54 F.3d 787
NOTICE: Although citation of unpublished opinions remains unfavored, unpublished opinions may now be cited if the opinion has persuasive value on a material issue, and a copy is attached to the citing document or, if cited in oral argument, copies are furnished to the Court and all parties. See General Order of November 29, 1993, suspending 10th Cir. Rule 36.3 until December 31, 1995, or further order.

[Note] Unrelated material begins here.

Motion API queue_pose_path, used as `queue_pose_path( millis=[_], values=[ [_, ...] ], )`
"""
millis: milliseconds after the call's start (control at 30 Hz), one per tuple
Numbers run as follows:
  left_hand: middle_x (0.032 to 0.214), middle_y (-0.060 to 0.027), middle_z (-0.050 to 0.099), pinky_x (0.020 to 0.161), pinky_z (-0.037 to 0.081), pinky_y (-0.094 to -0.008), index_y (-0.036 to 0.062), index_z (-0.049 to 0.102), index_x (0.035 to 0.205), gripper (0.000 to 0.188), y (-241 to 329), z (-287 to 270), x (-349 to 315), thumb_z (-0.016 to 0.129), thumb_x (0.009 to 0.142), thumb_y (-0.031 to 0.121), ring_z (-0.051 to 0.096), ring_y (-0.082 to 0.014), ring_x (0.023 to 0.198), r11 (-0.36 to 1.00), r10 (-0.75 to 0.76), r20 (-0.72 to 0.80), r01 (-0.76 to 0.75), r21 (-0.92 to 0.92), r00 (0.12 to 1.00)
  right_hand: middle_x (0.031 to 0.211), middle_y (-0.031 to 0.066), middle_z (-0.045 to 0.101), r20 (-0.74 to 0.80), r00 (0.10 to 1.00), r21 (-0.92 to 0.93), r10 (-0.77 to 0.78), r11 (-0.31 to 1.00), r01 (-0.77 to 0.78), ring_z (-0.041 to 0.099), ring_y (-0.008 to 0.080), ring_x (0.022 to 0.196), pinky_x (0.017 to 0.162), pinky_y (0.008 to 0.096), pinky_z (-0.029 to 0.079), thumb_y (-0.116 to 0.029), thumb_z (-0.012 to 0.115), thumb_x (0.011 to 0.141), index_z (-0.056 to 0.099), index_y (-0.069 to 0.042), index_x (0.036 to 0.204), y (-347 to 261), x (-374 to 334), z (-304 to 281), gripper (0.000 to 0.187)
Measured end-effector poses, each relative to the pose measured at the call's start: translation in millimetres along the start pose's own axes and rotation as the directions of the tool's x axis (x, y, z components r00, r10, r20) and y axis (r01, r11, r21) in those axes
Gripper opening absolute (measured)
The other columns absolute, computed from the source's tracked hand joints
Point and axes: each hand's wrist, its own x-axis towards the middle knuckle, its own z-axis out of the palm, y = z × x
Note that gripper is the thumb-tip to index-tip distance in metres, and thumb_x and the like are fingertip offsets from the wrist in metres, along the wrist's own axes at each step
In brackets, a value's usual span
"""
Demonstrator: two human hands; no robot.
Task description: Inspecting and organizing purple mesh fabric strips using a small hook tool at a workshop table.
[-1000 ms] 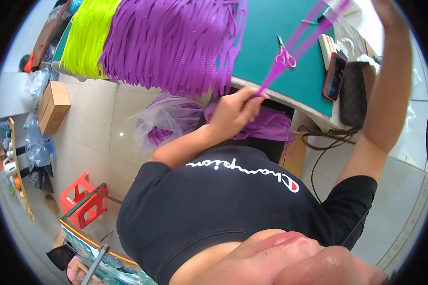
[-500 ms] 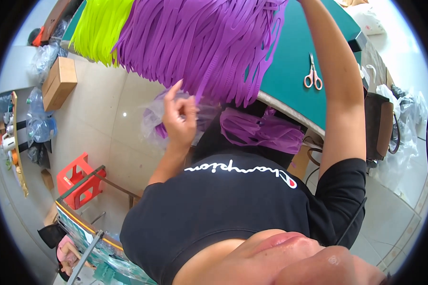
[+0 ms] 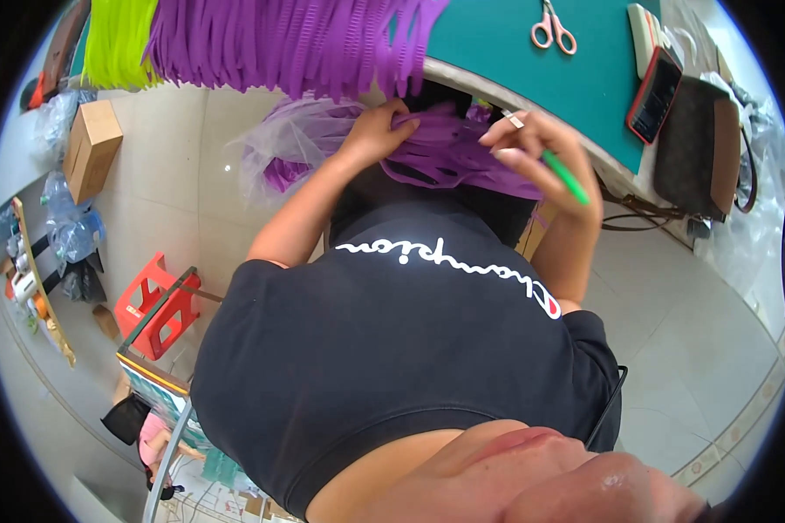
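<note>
My left hand [image 3: 377,135] is above my lap, fingers closed on a purple rubber strap [image 3: 423,129] that is smeared by motion. Facing it, my right hand [image 3: 549,161] holds a slim green stick-like tool [image 3: 565,177] slanting back across the palm; its working end I cannot make out. A heap of loose purple straps [image 3: 488,179] lies across my lap under both hands. Along the near table edge hang many more purple straps [image 3: 296,44], side by side, with lime-green straps [image 3: 118,44] to their left.
On the green-topped table [image 3: 488,52] lie pink-handled scissors [image 3: 555,35] and a phone [image 3: 654,94] near the right corner. A brown bag [image 3: 702,148] hangs beside it. A clear plastic bag of purple straps [image 3: 283,148] is left of my lap. A red stool [image 3: 157,305] stands left.
My right hand has come back from the far table down to my lap, now showing the green tool. My left hand has moved right and closed on a strap. The view has shifted.
</note>
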Motion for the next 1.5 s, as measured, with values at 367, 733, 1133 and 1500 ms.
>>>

Caryl Lynn FOSS, Plaintiff-Appellant,
v.
Shirley S. CHATER, Commissioner of Social Security,
1 Defendant-Appellee.
No. 94-1307.
United States Court of Appeals, Tenth Circuit.
May 19, 1995.
Claimant Caryl Lynn Foss appeals the district court's affirmance of the decision of the Secretary of Health and Human Services denying Ms. Foss' application for disability benefits. Because substantial evidence supports the Secretary's decision, and no legal errors occurred, we affirm.
Ms. Foss applied for disability benefits in November 1990, alleging that she was unable to work due to fibromyalgia. After a hearing, the administrative law judge (ALJ) determined that Ms. Foss' complaints of disabling pain were not fully credible, and that she retained the ability to perform the full range of sedentary work and a wide range of light work. The Appeals Council denied review, thus making the ALJ's determination the final decision of the Secretary. This appeal followed.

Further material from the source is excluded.